Three Centuries of Butterfly Delight

by Peter Marren

Pub Date: Nov. 1st, 2016
ISBN: 978-0-226-39588-3
Publisher: Univ. of Chicago

A prizewinning British wildlife writer reveals the special place of butterflies in our imagination and cultural life.

Marren (Bugs Britannica, 2010, etc.), an “authority on invertebrate folklore and names,” begins with his own childhood obsession with butterflies, sharing the moment when, at age 5, he saw the “rainbow dust” left on his fingers by a painted lady’s wing. As he makes clear, those innocent days of butterfly hunting and collecting are long gone, given way to efforts to conserve these creatures in a deteriorating environment. Marren has a firm grasp of history and biology, filling his narrative with vivid accounts of interesting events and encounters with writers, illustrators, hobbyists, and scientists. With an easy style, the author considers butterflies in art and literature—from ancient manuscripts to Vladimir Nabokov and John Fowles—and even advertising.
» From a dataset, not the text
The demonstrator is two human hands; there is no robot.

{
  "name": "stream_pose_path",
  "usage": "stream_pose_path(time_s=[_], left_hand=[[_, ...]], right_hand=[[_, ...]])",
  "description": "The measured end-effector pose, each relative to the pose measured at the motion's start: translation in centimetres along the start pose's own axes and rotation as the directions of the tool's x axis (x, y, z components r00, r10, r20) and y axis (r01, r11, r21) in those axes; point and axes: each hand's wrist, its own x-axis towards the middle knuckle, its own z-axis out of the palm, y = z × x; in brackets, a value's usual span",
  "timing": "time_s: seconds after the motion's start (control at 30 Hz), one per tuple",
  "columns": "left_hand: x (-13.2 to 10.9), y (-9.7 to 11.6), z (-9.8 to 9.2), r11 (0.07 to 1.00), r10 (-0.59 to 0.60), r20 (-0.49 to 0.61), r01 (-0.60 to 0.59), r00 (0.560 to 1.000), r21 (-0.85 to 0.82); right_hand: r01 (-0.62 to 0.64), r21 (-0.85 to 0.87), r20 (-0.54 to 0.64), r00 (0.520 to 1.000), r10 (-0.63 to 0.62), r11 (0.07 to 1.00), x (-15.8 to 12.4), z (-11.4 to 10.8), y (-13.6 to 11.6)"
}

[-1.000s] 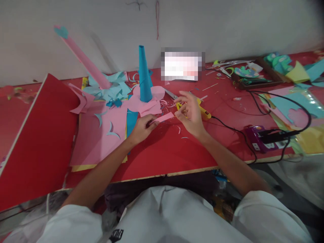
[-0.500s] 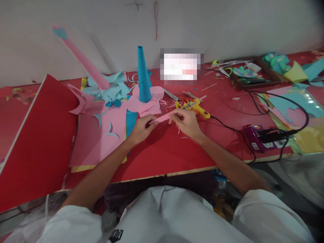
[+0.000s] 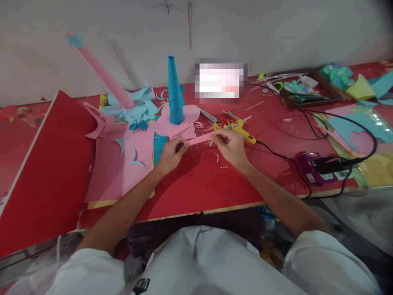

Butterflies sell, with their images on products suggesting such positive ideas as freedom, beauty, joy, and purity. This is not a field guide or a natural history but rather a celebration of butterflies with a note of sadness over the decline of these creatures. Marren notes that the joy that butterflies brought to previous generations is now tinged with apprehension over their future. Each chapter opens with a drawing of a butterfly; unfortunately, all are in black and white. Although this is not meant to be a field guide, it does have reference value: an appendix provides thumbnail sketches of British butterflies from the most common to the rarest. Unfortunately, these lists point up one of the book’s weaknesses, at least from the point of view of American readers: its focus on British butterflies.

An erudite, engaging book that will find the broadest readership among nature lovers on the other side of the Atlantic.